• **Work request**:
A word-for-word reproduction of the listing is required.

• **The data**:
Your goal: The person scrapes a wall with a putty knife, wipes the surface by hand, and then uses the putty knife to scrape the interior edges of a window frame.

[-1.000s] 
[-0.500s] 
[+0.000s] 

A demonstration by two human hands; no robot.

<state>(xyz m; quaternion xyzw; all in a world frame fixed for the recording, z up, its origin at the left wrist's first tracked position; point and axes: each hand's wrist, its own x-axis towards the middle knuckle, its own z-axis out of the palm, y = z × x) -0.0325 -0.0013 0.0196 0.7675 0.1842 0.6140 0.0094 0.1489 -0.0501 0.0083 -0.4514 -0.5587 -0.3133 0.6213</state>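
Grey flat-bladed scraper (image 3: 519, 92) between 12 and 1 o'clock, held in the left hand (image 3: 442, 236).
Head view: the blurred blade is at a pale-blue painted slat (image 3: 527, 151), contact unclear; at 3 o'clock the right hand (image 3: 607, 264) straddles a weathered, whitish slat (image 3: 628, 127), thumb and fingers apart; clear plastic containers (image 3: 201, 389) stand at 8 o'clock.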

• **Response to this task**:
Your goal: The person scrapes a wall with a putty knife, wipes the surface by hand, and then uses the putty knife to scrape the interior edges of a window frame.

[-1.000s] 
[-0.500s] 
[+0.000s] 

A demonstration by two human hands; no robot.

<state>(xyz m; quaternion xyzw; all in a world frame fixed for the recording, z up, its origin at the left wrist's first tracked position; point and axes: each hand's wrist, its own x-axis towards the middle knuckle, its own z-axis out of the palm, y = z × x) -0.0325 -0.0013 0.0196 0.7675 0.1842 0.6140 0.0094 0.1489 -0.0501 0.0083 -0.4514 -0.5587 -0.3133 0.6213</state>
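Grey flat-bladed scraper (image 3: 519, 92) between 12 and 1 o'clock, held in the left hand (image 3: 442, 236).
Head view: the blurred blade is at a pale-blue painted slat (image 3: 527, 151), contact unclear; at 3 o'clock the right hand (image 3: 607, 264) straddles a weathered, whitish slat (image 3: 628, 127), thumb and fingers apart; clear plastic containers (image 3: 201, 389) stand at 8 o'clock.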

No further work is required for this exercise.